Funny thing is, I've already mentioned replicating the data into both
DEV & PROD so he has access to it.  (We have a dev db that gets rebuilt
from prod every weekend).  That way the data would always exist in prod
and he would always have access to it in the refreshed dev instance.  Of
course, that suggestion hasn't gotten any traction.

Chris Taylor
Sr. Oracle DBA
Ingram Barge Company
Nashville, TN 37205

"Quality is never an accident; it is always the result of intelligent
effort."
-- John Ruskin (English Writer 1819-1900)

CONFIDENTIALITY NOTICE: This e-mail and any attachments are confidential
and may also be privileged. If you are not the named recipient, please
notify the sender immediately and delete the contents of this message
without disclosing the contents to anyone, using them for any purpose,
or storing or copying the information on any medium.

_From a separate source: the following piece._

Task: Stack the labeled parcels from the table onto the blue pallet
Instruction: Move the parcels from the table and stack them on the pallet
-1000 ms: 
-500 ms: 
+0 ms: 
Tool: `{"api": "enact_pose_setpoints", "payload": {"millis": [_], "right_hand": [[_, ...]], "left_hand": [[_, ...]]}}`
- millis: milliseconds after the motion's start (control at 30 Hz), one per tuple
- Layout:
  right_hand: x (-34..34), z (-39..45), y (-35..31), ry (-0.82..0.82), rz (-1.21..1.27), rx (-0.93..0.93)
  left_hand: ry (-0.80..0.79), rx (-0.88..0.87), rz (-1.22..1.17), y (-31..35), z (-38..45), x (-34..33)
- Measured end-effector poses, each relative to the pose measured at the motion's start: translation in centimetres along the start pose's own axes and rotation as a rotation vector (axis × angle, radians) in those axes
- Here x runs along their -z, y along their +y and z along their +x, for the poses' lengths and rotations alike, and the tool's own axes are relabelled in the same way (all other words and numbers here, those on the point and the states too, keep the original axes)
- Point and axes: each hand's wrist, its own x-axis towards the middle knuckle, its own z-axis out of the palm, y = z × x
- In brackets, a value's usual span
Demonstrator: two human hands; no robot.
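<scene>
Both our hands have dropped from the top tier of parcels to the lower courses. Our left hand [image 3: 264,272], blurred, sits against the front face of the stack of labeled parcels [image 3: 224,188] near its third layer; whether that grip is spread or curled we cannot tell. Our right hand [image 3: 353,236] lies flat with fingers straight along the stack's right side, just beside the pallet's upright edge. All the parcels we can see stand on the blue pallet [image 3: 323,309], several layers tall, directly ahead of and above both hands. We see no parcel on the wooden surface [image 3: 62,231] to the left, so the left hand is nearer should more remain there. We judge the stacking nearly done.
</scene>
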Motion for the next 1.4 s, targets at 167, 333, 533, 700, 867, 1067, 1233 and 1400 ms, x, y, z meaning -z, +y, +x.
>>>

From: alanbort@xxxxxxxxx [mailto:alanbort@xxxxxxxxx] On Behalf Of
Guillermo Alan Bort
Sent: Monday, October 31, 2011 2:41 PM
To: Taylor, Chris David
Cc: Joel.Patterson@xxxxxxxxxxx; oracle-l@xxxxxxxxxxxxx
Subject: Re: CREATE DATABASE LINK privilege discussion

Just a crazy thought, but if he ABSOLUTELY NEEDS THE DATA, you can set
up some from of replication (if it's a single table AQ or Streams could
work, GG if you have the license) and let him work off a replica of the
data. Probably he needs a subset of tables and not the entire prod
database. That way you remove the need for him to use db links, you come
out as "solution oriented" and you get those dirty, dirty DB links off
your prod database.

That, or slap the developer with a large trout... your call.

Cheers and HTH
Alan.-

On Mon, Oct 31, 2011 at 4:00 PM, Taylor, Chris David
<ChrisDavid.Taylor@xxxxxxxxxxxxxxx<mailto:ChrisDavid.Taylor@ingrambarge.
com>> wrote:
It's good to know that I'm not off base here.  I knew that it was SOP to
keep devs out of production and creating database links was typically
the purview of the Administrators.  Good to know that I wasn't crazy I
guess.

Thanks,

Chris Taylor
Sr. Oracle DBA
Ingram Barge Company
Nashville, TN 37205

"Quality is never an accident; it is always the result of intelligent
effort."
-- John Ruskin (English Writer 1819-1900)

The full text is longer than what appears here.